Going line by line through the data below, how many lines contain the word "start"? Give only the number.

━━━━━━━━━━━━━━━━━━━━━━━━━━━━━━

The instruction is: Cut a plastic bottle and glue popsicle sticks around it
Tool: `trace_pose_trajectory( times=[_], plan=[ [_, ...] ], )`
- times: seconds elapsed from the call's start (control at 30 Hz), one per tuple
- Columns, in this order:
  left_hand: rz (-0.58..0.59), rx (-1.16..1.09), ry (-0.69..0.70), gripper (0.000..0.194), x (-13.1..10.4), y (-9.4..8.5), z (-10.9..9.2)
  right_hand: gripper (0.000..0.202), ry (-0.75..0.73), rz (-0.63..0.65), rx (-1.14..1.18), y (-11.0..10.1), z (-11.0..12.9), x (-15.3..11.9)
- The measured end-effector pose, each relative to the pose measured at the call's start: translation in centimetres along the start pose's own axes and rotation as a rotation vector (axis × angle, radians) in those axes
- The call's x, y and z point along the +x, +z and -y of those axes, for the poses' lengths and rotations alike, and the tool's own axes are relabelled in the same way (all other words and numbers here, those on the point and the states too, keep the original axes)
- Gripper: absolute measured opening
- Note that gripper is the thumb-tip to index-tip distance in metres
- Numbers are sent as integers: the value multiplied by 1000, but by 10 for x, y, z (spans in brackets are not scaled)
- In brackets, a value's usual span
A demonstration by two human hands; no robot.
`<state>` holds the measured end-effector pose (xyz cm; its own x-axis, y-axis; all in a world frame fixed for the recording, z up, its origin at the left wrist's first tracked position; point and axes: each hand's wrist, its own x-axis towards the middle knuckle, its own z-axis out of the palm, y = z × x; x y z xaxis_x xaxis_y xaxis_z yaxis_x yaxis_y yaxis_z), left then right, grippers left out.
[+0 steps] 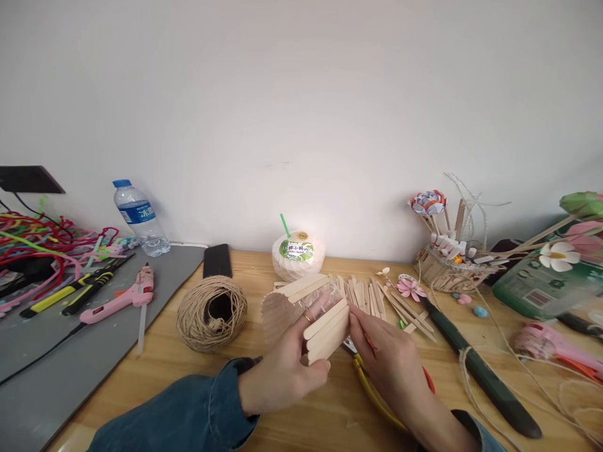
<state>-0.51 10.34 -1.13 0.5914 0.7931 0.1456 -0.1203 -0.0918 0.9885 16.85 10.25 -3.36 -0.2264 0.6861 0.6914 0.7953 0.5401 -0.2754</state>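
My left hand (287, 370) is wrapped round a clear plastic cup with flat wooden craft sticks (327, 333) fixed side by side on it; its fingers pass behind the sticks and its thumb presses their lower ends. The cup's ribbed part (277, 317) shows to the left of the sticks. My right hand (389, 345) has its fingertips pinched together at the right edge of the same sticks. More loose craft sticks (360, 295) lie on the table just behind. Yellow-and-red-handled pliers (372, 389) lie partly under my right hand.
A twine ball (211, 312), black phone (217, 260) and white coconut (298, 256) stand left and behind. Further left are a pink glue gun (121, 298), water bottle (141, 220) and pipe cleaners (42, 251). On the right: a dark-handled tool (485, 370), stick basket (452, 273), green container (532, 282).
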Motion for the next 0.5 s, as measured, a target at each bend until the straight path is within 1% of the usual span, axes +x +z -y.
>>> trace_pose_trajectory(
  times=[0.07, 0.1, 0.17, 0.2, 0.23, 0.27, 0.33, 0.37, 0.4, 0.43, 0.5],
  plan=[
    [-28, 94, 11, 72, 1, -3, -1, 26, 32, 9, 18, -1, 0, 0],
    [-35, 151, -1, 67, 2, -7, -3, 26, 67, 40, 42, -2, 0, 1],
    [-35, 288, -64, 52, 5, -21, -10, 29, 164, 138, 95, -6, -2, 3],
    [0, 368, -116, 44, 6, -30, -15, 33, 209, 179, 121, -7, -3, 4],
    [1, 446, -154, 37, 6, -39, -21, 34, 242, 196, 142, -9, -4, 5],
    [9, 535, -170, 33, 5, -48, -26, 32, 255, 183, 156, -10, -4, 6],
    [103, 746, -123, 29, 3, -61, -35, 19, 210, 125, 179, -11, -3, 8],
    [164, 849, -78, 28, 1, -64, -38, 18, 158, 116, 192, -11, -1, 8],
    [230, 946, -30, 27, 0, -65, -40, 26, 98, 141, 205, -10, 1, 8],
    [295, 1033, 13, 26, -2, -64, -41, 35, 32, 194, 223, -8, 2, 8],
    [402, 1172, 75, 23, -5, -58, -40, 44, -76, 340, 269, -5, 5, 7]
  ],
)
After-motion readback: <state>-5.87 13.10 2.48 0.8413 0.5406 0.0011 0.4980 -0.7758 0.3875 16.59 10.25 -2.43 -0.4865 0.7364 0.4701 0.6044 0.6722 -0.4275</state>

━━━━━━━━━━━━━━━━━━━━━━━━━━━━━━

• [FINISHED EXERCISE]: 2